▶ **EXERCISE**
Every line below between the line holding "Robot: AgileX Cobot" and the line holding "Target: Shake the", inclusive, should be repeated exactly, and all other lines omitted.

■ ■ ■

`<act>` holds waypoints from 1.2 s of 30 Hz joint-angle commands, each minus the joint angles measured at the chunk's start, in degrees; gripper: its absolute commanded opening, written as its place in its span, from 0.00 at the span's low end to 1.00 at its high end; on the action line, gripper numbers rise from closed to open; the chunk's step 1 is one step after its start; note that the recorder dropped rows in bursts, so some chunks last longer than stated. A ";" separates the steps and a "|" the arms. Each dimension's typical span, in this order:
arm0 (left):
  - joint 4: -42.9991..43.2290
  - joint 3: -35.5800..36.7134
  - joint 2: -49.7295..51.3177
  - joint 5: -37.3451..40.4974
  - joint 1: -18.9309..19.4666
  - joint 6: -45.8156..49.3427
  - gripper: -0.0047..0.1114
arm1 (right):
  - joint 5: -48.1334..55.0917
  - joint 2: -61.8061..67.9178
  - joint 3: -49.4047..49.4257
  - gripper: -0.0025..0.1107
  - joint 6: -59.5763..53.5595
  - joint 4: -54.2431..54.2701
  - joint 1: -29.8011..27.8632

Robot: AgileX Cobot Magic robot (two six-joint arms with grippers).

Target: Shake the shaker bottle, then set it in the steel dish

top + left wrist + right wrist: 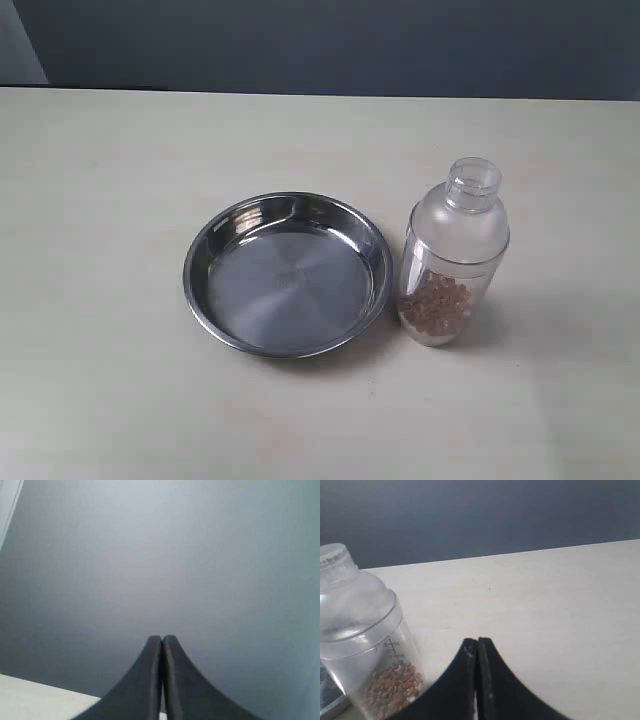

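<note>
The shaker bottle (pixel 452 258) stands upright on the table just right of the steel dish (pixel 288 273), almost touching its rim; tan granules fill its lower part. The dish holds nothing. In the right wrist view the bottle (pixel 362 640) stands beside my right gripper (pixel 477 641), which is shut with nothing in it and apart from the bottle; a sliver of the dish (pixel 329 700) shows at the edge. My left gripper (pixel 162 639) is shut and empty, facing a grey wall. Neither gripper shows in the exterior view.
The pale table (pixel 100 380) runs back to a dark grey wall (pixel 320 45). A corner of the table (pixel 35 700) shows under the left gripper.
</note>
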 commanded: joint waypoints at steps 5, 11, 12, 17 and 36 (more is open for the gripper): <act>-0.65 0.27 -0.22 -1.64 -0.10 -11.18 0.04 | -0.66 0.30 0.07 0.01 0.00 0.16 -0.08; 0.35 0.27 -0.22 -0.77 -0.10 -13.68 0.04 | -0.76 0.30 0.07 0.01 0.00 0.16 -0.08; 2.47 -0.18 -0.22 -0.95 -0.10 -14.61 0.04 | -0.76 0.30 0.07 0.01 0.00 0.16 -0.08; 11.88 -2.38 2.51 -16.25 -0.10 -19.42 0.04 | -0.76 0.30 0.07 0.01 0.00 0.16 -0.08; 38.08 -31.59 57.69 -41.30 -0.09 -20.00 0.04 | -0.66 0.30 0.07 0.01 0.00 0.16 -0.08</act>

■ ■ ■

▶ **TASK RESPONSE**
Robot: AgileX Cobot Magic robot (two six-joint arms with grippers).

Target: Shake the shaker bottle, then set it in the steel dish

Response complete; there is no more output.